## Task statement
Copy out again, unchanged, the listing below from the line that has "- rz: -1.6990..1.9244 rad" through the line that has "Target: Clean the".

## Given data
=== Section Start ===

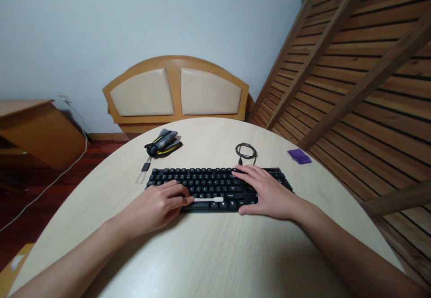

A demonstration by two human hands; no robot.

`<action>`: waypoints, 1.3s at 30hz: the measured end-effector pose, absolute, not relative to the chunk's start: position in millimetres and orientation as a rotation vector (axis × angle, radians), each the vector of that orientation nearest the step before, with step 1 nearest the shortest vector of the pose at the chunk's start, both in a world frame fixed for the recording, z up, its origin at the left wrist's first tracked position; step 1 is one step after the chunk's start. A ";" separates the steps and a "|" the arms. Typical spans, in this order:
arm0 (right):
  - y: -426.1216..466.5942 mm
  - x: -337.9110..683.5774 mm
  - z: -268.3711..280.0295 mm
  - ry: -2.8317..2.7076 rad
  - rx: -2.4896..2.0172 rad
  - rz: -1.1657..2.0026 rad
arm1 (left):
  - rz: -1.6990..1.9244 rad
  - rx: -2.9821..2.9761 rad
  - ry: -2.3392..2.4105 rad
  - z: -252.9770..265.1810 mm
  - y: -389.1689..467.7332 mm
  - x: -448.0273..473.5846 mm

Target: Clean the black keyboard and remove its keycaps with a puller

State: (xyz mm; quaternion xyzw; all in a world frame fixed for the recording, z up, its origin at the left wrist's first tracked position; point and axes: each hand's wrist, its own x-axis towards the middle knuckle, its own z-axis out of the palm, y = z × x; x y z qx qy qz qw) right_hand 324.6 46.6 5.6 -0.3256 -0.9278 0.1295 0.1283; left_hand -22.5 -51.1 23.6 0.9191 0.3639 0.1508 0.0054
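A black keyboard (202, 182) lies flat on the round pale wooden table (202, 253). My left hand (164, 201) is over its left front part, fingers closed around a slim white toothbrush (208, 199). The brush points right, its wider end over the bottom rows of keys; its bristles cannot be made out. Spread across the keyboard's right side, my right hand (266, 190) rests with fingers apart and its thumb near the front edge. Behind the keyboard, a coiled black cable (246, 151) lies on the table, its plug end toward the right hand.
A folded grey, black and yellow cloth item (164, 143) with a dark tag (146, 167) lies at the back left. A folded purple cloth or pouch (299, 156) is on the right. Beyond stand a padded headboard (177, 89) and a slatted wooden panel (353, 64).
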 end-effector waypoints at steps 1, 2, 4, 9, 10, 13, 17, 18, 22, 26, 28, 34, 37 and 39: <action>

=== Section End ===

## Finished task
  - rz: -1.6990..1.9244 rad
  - rx: -2.9821..2.9761 rad
  - ry: -2.3392..2.4105 rad
  - z: -252.9770..265.1810 mm
  - y: -389.1689..467.7332 mm
  - x: -448.0273..473.5846 mm

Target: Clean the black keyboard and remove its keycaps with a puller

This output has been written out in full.